= ABOUT THIS TASK =
From top to bottom, write out the listing exactly.

************

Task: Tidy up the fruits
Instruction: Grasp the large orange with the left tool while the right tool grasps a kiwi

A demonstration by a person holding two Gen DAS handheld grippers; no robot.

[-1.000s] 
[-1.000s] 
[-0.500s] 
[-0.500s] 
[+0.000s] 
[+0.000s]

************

= PROBLEM SOLUTION =
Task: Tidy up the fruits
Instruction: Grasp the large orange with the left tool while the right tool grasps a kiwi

A demonstration by a person holding two Gen DAS handheld grippers; no robot.

[-1.000s] 
[-1.000s] 
[-0.500s] 
[-0.500s] 
[+0.000s] 
[+0.000s]

This completes the answer to the exercise.